Just when he was supposed to be nearing his athletic prime, he wasn’t allowed to sweat. Instead, he was prescribed 45 minutes of meditation a day. He was 30 pounds lighter than usual, bouncing from one doctor to the next, experimenting with one treatment, then another. Maybe he’d return to the beach as a professional player. Maybe he wouldn’t. Nothing was certain.

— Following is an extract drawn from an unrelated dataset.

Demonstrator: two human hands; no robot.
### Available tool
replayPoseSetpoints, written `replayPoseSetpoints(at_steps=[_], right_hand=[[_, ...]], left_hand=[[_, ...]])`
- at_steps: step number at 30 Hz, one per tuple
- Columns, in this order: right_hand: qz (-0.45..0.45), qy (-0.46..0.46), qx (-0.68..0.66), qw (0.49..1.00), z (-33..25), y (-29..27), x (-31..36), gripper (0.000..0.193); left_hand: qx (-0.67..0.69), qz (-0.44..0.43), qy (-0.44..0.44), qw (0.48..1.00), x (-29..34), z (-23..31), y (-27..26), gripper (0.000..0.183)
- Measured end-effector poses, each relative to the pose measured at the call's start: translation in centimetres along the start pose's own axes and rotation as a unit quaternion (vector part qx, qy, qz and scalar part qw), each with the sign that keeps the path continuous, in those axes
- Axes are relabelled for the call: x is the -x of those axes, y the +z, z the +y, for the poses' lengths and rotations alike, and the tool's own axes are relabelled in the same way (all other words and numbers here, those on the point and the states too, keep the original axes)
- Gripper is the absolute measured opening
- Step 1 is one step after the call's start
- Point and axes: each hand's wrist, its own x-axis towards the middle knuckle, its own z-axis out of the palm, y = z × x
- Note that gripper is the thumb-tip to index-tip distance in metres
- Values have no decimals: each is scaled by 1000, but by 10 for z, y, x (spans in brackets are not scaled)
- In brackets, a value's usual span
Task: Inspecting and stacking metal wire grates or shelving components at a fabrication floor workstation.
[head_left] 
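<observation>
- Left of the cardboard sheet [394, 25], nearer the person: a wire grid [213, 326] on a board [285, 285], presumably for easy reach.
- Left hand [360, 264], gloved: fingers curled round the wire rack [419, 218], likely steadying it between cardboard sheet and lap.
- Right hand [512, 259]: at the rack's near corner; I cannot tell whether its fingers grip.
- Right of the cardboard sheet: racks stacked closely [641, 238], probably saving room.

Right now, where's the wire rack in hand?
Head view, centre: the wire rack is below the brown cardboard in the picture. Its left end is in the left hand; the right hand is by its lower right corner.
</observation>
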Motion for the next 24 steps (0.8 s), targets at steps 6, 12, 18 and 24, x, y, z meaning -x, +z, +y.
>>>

“I had to have the conversation of ‘I might not play,’” Bourne said. “My nurse tells me about her other patients, and they’ve had this for 20 years and they’re still feeling the effects. They still feel the symptoms. I was like ‘Is that me? How long is this going to last?’ I had to have that conversation at one point, but I never bought into it. I was always like ‘Nah, there’s no way.’ You always have that positive outlook. It kinda depressed me to think about it like that. Three AVP [wins]? It’s significant, it’s multiple, it’s something to hang my hat on for sure, but I did that in my early 20s. I had my whole prime left. I want to creep up on the 20s so I’m on that list for a long time.”
His only certainty, then, was that there were some things he could control, and many he couldn’t. He simply focused on the ones he could.
He took up reading, something he readily admits does not come easy to him. He enrolled in acting, hosting, and improv classes with Gabby. He improved, quickly, weekly, as a host on this show. He watched film, seeing the game from a different perspective. He developed a wide-ranging skill-set he’s become quite fond of.
His body soon followed.
In early 2018, they found the treatment that worked best for his immune system. The inflammation steadily dropped, to the point that he could practice, lightly. He’d haul a bag of balls out to the beach, setting, hitting standing shots. He’d set balls into basketball hoops, hit against the wall. The touch, the feel, returned like an old friend.
He had played in, and won, tournaments prior to Sunday in Long Beach. He won his first tournament back, amazingly enough, in Qinzhou, China. But he and Crabb, while acknowledging it was a big win, a solid win — three-star FIVB gold medals are not exactly participation trophies — barely counted it. It was an AVP or a major, a fully loaded field, that he wanted.
It was what he got on the final weekend of the AVP Champions Cup, a weekend in which he had to beat the two teams — Jake Gibb and Taylor Crabb, Phil Dalhausser and Nick Lucena — who’d had his number.
Five straight times, they had lost to Gibb and Crabb. They’d dropped another three consecutive to Dalhausser and Lucena. It didn’t stop Trevor from inexplicably — even for Trevor, this was bold — guaranteeing a win, prior to the Porsche Cup.
It didn’t add any pressure to Bourne, in the finals. They’d already vanquished Gibb and Crabb in the quarterfinals. Dalhausser and Lucena awaited in the finals, where Bourne could get his first win since 2015.
He’d put an autoimmune disease at bay.
What’s an AVP final compared to that?
“Before the match I was thinking about it, during the national anthem, just reminiscing about it, and it was a crazy moment, thinking back to how far, how long that journey was,” he said. “It didn’t feel like there was that much pressure on it either. After how far I’ve gone, with all this stuff, I’m here. I’m just going to have fun with it. I’m going to go ball.”
He said this on his own show, with the silver Porsche Cup next to him, and an IV in his arm. He said this with his nurse upstairs, and his wife and newborn daughter, Naia, just steps away. It’s a different life than the one he likely envisioned to be living at 31.
A life in which Tri Bourne has leveled up.